Task directions: Restate the data below word for word, leaving nothing out.

++++

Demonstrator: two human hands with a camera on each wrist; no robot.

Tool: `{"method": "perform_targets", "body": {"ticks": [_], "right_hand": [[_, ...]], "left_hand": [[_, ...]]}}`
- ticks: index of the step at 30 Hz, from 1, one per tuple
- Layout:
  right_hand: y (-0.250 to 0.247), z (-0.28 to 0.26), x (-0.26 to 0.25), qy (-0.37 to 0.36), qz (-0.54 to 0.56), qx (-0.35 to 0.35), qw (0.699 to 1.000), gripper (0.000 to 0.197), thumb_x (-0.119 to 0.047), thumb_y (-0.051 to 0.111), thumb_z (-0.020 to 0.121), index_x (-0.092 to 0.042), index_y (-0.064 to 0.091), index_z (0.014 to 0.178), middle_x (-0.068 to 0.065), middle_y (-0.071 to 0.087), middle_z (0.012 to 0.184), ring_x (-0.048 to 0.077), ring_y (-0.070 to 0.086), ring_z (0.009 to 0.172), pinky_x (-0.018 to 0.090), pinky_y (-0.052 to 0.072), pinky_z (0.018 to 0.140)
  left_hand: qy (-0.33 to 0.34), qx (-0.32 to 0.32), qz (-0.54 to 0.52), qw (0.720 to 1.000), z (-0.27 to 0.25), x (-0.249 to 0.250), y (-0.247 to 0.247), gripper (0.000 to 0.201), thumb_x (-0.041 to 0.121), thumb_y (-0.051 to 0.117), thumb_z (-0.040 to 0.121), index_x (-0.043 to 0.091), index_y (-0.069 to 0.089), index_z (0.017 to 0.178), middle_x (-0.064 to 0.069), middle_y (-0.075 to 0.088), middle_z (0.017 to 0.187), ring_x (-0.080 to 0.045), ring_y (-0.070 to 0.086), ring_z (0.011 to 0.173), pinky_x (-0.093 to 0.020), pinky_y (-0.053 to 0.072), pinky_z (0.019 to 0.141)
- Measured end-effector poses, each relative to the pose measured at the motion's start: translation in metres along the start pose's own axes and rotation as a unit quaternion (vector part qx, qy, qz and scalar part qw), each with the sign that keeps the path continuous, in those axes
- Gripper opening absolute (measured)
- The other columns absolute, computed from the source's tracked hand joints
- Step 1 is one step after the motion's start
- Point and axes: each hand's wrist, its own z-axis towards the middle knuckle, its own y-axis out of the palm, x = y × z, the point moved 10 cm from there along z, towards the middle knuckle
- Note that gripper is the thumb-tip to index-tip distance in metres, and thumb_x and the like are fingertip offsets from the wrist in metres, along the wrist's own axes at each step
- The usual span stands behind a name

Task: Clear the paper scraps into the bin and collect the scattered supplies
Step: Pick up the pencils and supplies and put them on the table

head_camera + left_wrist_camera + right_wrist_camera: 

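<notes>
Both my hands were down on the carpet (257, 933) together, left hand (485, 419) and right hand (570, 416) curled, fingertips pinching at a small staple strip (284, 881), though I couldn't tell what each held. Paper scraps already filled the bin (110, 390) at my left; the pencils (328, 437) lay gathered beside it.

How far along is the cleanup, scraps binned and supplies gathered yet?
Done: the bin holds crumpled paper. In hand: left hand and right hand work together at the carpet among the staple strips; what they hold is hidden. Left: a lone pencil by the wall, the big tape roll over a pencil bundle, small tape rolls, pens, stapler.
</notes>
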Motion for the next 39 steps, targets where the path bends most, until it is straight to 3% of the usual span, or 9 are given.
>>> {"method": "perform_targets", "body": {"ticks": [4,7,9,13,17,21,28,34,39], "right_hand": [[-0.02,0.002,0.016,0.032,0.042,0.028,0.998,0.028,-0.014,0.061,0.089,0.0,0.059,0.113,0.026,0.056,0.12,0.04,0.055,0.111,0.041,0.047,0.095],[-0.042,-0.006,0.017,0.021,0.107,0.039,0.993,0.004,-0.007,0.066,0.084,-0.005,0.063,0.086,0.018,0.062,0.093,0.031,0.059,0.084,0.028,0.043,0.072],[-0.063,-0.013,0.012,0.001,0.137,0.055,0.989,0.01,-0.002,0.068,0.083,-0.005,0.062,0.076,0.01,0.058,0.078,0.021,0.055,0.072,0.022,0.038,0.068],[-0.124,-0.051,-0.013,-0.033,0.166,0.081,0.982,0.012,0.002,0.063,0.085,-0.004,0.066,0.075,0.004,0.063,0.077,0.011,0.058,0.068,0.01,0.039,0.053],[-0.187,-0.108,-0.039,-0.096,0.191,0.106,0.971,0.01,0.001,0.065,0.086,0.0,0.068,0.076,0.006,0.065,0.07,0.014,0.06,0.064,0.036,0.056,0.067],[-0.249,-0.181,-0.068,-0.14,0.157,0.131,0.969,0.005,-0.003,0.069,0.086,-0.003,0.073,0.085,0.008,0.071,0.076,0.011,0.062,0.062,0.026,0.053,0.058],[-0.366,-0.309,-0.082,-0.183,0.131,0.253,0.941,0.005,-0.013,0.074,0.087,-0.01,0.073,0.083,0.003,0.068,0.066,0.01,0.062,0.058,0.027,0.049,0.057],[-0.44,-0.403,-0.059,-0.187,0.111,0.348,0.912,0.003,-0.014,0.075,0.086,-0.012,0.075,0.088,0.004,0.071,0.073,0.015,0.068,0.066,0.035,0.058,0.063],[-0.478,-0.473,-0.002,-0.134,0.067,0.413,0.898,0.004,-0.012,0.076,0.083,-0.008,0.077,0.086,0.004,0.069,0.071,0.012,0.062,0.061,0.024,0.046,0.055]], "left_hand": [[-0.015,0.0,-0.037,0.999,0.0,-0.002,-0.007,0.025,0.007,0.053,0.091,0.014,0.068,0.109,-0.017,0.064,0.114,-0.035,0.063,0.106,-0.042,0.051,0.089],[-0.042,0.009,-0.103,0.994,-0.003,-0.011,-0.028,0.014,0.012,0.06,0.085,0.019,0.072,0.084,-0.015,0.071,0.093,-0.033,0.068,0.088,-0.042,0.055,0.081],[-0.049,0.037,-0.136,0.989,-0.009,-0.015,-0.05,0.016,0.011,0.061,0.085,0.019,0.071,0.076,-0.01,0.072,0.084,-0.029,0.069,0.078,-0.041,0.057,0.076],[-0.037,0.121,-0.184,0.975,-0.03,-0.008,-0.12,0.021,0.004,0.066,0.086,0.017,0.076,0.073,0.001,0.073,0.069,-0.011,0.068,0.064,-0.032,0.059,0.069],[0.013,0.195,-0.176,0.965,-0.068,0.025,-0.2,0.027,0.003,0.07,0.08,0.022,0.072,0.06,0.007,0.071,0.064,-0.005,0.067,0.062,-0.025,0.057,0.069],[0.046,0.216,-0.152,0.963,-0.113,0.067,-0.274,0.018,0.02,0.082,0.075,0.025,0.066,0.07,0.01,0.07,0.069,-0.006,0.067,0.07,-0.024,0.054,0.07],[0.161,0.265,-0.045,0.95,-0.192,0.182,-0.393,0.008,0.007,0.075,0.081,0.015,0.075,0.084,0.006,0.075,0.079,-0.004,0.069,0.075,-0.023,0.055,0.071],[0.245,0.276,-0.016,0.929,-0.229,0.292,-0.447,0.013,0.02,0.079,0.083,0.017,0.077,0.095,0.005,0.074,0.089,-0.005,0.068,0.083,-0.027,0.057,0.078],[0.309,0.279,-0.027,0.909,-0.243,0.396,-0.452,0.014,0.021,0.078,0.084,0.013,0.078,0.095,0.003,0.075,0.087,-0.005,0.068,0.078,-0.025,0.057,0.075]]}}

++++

Exercise solution:
Demonstrator: two human hands with a camera on each wrist; no robot.

Tool: `{"method": "perform_targets", "body": {"ticks": [_], "right_hand": [[_, ...]], "left_hand": [[_, ...]]}}`
- ticks: index of the step at 30 Hz, from 1, one per tuple
- Layout:
  right_hand: y (-0.250 to 0.247), z (-0.28 to 0.26), x (-0.26 to 0.25), qy (-0.37 to 0.36), qz (-0.54 to 0.56), qx (-0.35 to 0.35), qw (0.699 to 1.000), gripper (0.000 to 0.197), thumb_x (-0.119 to 0.047), thumb_y (-0.051 to 0.111), thumb_z (-0.020 to 0.121), index_x (-0.092 to 0.042), index_y (-0.064 to 0.091), index_z (0.014 to 0.178), middle_x (-0.068 to 0.065), middle_y (-0.071 to 0.087), middle_z (0.012 to 0.184), ring_x (-0.048 to 0.077), ring_y (-0.070 to 0.086), ring_z (0.009 to 0.172), pinky_x (-0.018 to 0.090), pinky_y (-0.052 to 0.072), pinky_z (0.018 to 0.140)
  left_hand: qy (-0.33 to 0.34), qx (-0.32 to 0.32), qz (-0.54 to 0.52), qw (0.720 to 1.000), z (-0.27 to 0.25), x (-0.249 to 0.250), y (-0.247 to 0.247), gripper (0.000 to 0.201), thumb_x (-0.041 to 0.121), thumb_y (-0.051 to 0.117), thumb_z (-0.040 to 0.121), index_x (-0.043 to 0.091), index_y (-0.069 to 0.089), index_z (0.017 to 0.178), middle_x (-0.064 to 0.069), middle_y (-0.075 to 0.088), middle_z (0.017 to 0.187), ring_x (-0.080 to 0.045), ring_y (-0.070 to 0.086), ring_z (0.011 to 0.173), pinky_x (-0.093 to 0.020), pinky_y (-0.053 to 0.072), pinky_z (0.019 to 0.141)
- Measured end-effector poses, each relative to the pose measured at the motion's start: translation in metres along the start pose's own axes and rotation as a unit quaternion (vector part qx, qy, qz and scalar part qw), each with the sign that keeps the path continuous, in those axes
- Gripper opening absolute (measured)
- The other columns absolute, computed from the source's tracked hand joints
- Step 1 is one step after the motion's start
- Point and axes: each hand's wrist, its own z-axis towards the middle knuckle, its own y-axis out of the palm, x = y × z, the point moved 10 cm from there along z, towards the middle knuckle
- Note that gripper is the thumb-tip to index-tip distance in metres, and thumb_x and the like are fingertip offsets from the wrist in metres, along the wrist's own axes at each step
- The usual span stands behind a name

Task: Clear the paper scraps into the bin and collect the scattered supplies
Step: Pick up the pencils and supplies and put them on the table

head_camera + left_wrist_camera + right_wrist_camera: 

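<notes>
Both my hands were down on the carpet (257, 933) together, left hand (485, 419) and right hand (570, 416) curled, fingertips pinching at a small staple strip (284, 881), though I couldn't tell what each held. Paper scraps already filled the bin (110, 390) at my left; the pencils (328, 437) lay gathered beside it.

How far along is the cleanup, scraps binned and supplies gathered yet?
Done: the bin holds crumpled paper. In hand: left hand and right hand work together at the carpet among the staple strips; what they hold is hidden. Left: a lone pencil by the wall, the big tape roll over a pencil bundle, small tape rolls, pens, stapler.
</notes>
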Motion for the next 39 steps, targets where the path bends most, until it is straight to 3% of the usual span, or 9 are given.
>>> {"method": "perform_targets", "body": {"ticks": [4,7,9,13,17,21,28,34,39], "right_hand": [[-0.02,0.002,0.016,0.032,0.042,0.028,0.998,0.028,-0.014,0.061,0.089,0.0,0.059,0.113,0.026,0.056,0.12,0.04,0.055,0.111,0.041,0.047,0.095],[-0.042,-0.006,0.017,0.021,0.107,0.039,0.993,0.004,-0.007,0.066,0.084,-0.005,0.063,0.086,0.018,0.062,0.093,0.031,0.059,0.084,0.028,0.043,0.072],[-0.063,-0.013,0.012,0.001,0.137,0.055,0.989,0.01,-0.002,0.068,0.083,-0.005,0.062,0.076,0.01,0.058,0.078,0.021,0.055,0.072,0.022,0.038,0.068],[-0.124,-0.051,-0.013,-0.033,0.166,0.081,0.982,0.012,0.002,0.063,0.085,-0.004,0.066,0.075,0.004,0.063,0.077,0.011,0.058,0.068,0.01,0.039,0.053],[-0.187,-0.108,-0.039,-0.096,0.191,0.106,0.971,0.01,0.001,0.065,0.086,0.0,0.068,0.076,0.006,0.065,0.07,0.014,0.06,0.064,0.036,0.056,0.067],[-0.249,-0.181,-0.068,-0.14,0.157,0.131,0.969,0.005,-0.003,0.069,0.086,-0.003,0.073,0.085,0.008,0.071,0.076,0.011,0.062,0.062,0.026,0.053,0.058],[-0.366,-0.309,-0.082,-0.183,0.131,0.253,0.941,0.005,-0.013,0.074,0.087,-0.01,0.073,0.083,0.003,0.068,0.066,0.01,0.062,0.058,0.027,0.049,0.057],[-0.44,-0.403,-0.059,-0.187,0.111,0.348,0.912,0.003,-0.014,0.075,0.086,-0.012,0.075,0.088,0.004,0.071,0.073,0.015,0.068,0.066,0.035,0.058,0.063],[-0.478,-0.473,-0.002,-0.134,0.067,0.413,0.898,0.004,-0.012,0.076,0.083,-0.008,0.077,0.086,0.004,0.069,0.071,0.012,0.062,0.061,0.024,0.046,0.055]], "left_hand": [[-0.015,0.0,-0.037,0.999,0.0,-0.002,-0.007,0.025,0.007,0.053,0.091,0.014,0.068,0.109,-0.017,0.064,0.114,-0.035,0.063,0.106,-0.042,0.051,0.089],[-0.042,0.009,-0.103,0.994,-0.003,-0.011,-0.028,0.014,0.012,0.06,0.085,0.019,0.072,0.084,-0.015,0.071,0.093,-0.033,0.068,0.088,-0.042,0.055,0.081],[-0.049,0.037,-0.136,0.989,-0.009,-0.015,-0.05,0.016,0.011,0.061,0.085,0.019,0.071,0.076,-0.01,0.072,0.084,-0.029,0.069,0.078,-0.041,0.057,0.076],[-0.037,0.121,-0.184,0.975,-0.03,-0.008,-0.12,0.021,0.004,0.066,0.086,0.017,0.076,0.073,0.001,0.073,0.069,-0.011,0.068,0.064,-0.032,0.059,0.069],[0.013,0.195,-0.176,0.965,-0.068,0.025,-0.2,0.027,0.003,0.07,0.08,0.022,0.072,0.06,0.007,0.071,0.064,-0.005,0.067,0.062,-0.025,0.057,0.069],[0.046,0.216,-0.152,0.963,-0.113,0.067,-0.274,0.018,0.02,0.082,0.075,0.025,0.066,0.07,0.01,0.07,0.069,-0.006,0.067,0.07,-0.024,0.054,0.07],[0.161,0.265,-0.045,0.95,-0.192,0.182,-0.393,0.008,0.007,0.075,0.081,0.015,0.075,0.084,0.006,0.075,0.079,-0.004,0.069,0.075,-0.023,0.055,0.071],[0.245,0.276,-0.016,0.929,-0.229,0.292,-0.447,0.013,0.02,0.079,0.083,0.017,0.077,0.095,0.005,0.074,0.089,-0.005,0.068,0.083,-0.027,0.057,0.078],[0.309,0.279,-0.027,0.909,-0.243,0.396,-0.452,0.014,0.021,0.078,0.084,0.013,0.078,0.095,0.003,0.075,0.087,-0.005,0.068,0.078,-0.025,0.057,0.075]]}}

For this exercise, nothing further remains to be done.